The leaflet.maskcanvas plug-in is designed to show large data-sets on a Leaflet map. The plug-in effectively masks areas on the map except for the data points which you have added to the map. The leaflet.maskcanvas plug-in on Github includes an example map which uses the masking effect to show the radius around Berlin stations. The demo allows you to adjust the radius of the mask by any number of meters.


You can create a similar effect on Google Maps by using Vasile Cotovanu's polygon masking library. Geomask allows you to simply draw around an area on Google Maps and generate any shaped polygon to create a neat masking effect. You aren't restricted to one area and you can highlight as many areas as you want on the map.

The Democratic Road Map


Democracy Street is a new UK map, partly sponsored by the UK parliament, which is attempting to map the influence of democratic history on the country's place-names. Using the map you can discover which streets in your neighbourhood have been named after a politician or someone else who has been important in some way to the country's democratic history.

Streets and roads named after an individual important to UK democracy are shown on the map in yellow. These streets are further highlighted on the map by a larger white circle lighting up the underlying Stamen toner map tiles. If you select a yellow marked road on the map you can learn a little more about the person whom the road was named after.


Democracy Street owes more than a passing debt to the German map, Straßenkrieg. Straßenkrieg is a fascinating map revealing the history behind the many Berlin street names which have a military connection. The map highlights Berlin streets which have been named after battles, important military leaders or German army regiments.

All the military connected roads are highlighted on the map with colored lines. The colors indicate the historical period associated with the road's name, e.g. Prussian, the Weimar Republic, National Socialism or post-WWII. If you select a road on the map you can read a brief explanation of the military relevance of the road's name and click-through to read a more detailed account of the person or battle memorialized.

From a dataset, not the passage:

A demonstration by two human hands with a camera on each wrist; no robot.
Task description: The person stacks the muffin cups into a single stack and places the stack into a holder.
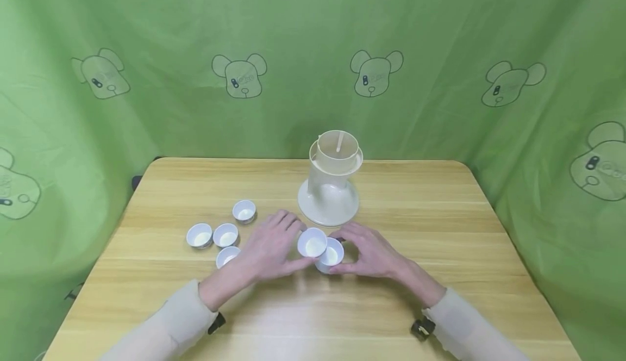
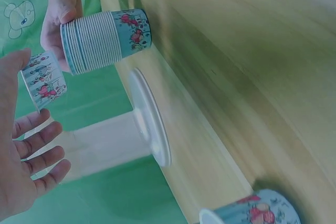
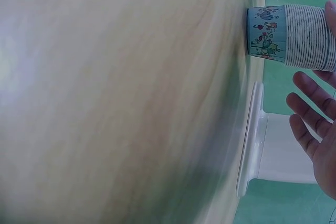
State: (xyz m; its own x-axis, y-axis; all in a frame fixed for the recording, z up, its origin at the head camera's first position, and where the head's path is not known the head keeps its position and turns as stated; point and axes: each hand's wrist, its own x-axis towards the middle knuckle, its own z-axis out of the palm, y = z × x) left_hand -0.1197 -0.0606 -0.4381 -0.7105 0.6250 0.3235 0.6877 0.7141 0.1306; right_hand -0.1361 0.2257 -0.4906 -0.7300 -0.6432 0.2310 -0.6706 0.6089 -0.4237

In turn Straßenkrieg was more than likely inspired by the awesome History of San Francisco Place Names. The History of San Francisco Place Names is a fascinating insight into the history of the names behind the city's landmarks and streets.

Click on any of the streets or landmarks, marked in blue on the map, and you can find out who it was named after or where its name originally came from.

Friday, March 27, 2015

There Are 3D Maps - Then There's Our Tam


Our Tam is an amazing WebGL powered 3d map of Mount Tamalpais in Marin County, California. Using the map you can rotate around the mountain and zoom in and out on features with incredible speed. If you view the site in a non-WebGL browser the map degrades gracefully to a 2d Google Map.

The map features a number of markers which allow you to explore stories, photos and videos of the mountain left by other users. You can add your own stories, photos or videos about Mount Tamalpais by clicking on the map and selecting the 'Leave s Story' button.